Closing the loop with Task Monitoring

It was time to add an independent, external service to monitor our production algorithm tasks and report when they were completed (or, of course, if there was a problem that stalled one). We didn’t want it to run internally (i.e.g, having each algorithm task itself report when it finishes or when it creates an error) because we were worried about unhandled exceptions: An algorithm task can fail unexpectedly, and with no outside monitoring, we’d never know! And of course, neither will the platform.

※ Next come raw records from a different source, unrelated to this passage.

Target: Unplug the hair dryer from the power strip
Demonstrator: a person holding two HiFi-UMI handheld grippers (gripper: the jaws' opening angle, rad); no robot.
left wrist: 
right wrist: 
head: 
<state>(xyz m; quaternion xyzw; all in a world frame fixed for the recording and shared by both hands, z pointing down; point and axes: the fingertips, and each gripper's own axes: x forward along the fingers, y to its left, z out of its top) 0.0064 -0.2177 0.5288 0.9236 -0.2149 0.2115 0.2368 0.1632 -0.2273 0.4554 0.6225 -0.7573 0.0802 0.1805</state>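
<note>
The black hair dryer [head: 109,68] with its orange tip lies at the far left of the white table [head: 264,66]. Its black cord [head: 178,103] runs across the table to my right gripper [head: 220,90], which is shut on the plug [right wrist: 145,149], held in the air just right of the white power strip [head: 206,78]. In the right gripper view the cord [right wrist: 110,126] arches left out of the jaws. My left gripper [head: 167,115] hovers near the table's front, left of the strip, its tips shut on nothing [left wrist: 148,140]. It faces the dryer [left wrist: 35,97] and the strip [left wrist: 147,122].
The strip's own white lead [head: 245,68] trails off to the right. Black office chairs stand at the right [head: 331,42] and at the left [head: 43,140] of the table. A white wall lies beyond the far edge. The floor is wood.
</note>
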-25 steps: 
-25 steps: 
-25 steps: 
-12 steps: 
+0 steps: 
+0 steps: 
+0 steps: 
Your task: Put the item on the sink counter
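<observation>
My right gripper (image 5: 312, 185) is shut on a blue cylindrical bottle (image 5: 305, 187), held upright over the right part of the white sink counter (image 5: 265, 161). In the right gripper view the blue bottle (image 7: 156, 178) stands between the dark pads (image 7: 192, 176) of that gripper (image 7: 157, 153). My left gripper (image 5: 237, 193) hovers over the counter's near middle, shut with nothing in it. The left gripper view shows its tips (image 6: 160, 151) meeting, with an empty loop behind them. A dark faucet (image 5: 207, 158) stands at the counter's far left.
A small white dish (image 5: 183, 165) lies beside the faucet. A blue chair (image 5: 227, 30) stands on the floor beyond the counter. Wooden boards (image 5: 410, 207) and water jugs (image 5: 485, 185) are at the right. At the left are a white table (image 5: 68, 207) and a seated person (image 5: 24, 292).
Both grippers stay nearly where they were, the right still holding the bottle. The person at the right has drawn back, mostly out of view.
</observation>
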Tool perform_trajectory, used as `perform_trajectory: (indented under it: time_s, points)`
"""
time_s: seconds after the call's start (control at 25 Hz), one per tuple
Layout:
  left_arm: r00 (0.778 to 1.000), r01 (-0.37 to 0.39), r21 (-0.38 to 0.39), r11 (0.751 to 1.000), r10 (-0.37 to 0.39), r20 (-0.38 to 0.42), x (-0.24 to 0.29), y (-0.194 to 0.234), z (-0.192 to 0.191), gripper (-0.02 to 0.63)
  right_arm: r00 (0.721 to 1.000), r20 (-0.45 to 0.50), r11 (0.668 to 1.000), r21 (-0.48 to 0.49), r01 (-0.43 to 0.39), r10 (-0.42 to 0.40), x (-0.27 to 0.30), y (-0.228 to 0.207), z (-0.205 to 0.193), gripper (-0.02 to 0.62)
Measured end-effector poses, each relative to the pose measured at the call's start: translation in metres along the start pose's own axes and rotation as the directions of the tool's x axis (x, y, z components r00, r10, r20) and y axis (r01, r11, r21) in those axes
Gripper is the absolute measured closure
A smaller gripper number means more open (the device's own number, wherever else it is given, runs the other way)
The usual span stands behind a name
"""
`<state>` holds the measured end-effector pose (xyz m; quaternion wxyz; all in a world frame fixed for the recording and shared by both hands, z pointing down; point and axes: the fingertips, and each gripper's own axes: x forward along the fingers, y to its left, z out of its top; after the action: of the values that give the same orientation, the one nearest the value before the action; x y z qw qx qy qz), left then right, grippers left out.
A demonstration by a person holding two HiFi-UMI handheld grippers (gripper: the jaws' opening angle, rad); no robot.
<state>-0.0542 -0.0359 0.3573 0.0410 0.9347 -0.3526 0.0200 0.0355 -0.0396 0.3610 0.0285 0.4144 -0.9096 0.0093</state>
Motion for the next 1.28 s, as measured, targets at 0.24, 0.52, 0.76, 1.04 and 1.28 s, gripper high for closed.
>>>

Luckily (again!), ClearML has a Python script that enables a Slack monitoring service. It runs continuously in the background, watches the running tasks, and reports specific events to a Slack channel. We wanted these same features but also needed them to report to the platform about the task event. We modified the script to send the message to a predefined endpoint URL (in our platform) to notify it of the algorithm task status. With this functionality in place, we finally had our fully automated, end-to-end procedure to run algorithm tasks from the platform, at scale, and with monitoring.

Each of these improvements has helped fill the gaps where we had a clear vision of our goals, but couldn’t easily create the optimal solutions to reach them. Going with what was clearly a best-of-breed, a purpose-built solution with a long list of features designed for ML developers saved us both time and money. And most importantly for a young company, ClearML has allowed us to stay confident about the quality and sharply focussed on our core product development.